I love Susan Elizabeth Phillips books but the Chicago stars series is a strong MEH on my side. The same formulaic approach that was found to sell books.
Not-so-hot but smart good looking chick has sex once with one of the Chicago stars players – who just happens to be either between girlfriends or single – and they are so outraged at the boldness that they get together. Side story involves a mature woman having sex with an elderly gentlemen and finding love in her golden years.
“This heart of mine” was no different. Molly is Phoebe’s sister.
With her own cloud of pale blond hair, amber eyes, and drop-dead figure, Phoebe looked rather like Marilyn Monroe might have looked if she’d made it into her forties, although Molly couldn’t imagine Marilyn with a smear of grape jelly on the front of her silk blouse. No matter what Molly did to herself, she’d never be as beautiful as her sister, but she didn’t mind. Few people knew the misery Phoebe’s lush body and vamp’s beauty had once caused her.
Molly meets Kevin in a cabin when she went on a retreat. Molly rapes Kevin (yes, women can rape men too!) and then lies when asked whether having sex with an old condom caused a pregnancy.
Her skin prickled, and her breasts tingled. It was so demeaning! She was a bright woman—brilliant, even—but, despite her denial, she was as obsessed as a sex-starved groupie. Maybe this was a perverse form of personal growth. At least she was obsessing over sex instead of the Great Love Story she wouldn’t ever have.
Molly is pregnant with Kevin’s child and does not want to tell him about it. Molly sounds like an absolute jerk who is objectifying a man (yep, women can do that too!)
Because she was only human, and the Stars quarterback was a delectable piece of body candy, a walking aphrodisiac, a grown-up toy boy. She moaned, glared at her keyboard, and forced herself to concentrate.
Their “relationship” is found out and the rape part is conveniently left out of the discussions as Kevin would feel embarrassed. Now Kevin is forced to marry Molly like in a 1850’s shotgun wedding.
Molly looses the child in the same night (imagine how horrible that child’s life would have been – born from two people who couldn’t stand each other but decided to marry either way).
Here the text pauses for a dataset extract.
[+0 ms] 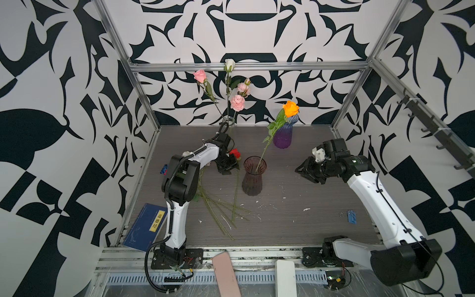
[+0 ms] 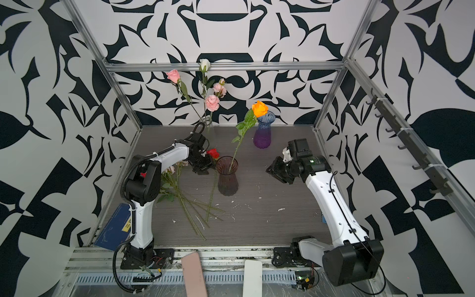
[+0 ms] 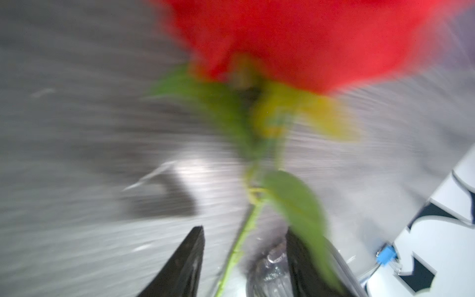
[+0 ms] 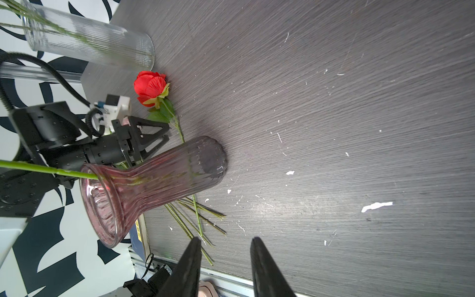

She goes through depression and just before Kevin serves her the annulment papers, he visits her small condo and is shocked at the state of her and her place. He pulls her out to a camp he inherited from his ultra-religious parents and there they discover that they actually like each other and have many sexual encounters.
“I’m just—I know a lot of people treat sex casually, but I can’t do that. I think it’s too important.”
They don’t count as rape if both partners are willing.
Kevin’s mom shows up to find out what type of floozy married her son for her money and ends up liking Molly – because Molly can cook and Molly can draw children’s books and Molly is the typical nice wife material. Even though Molly hid her rape and first pregnancy.
(did I mention I didn’t like Molly at all?)
The only redeeming quality of this bush-fire of a book are some of the sex scenes which are quite imaginative.
The world spun, and everything turned upside down. His arms cradled her as if she really belonged inside them. She didn’t know whose lips parted first, but their tongues touched. It was a kiss made in lonely dreams. A kiss that took its time. A kiss that felt so right she couldn’t remember all the reasons it was wrong. His hand plowed through her hair, and those hard hips pressed against hers. She felt what she’d done to him and loved it. Her breast tingled as he covered it with his palm.
This book is something that my book-friends would call ass-wipe paper. Not even worth to put in the charity bin.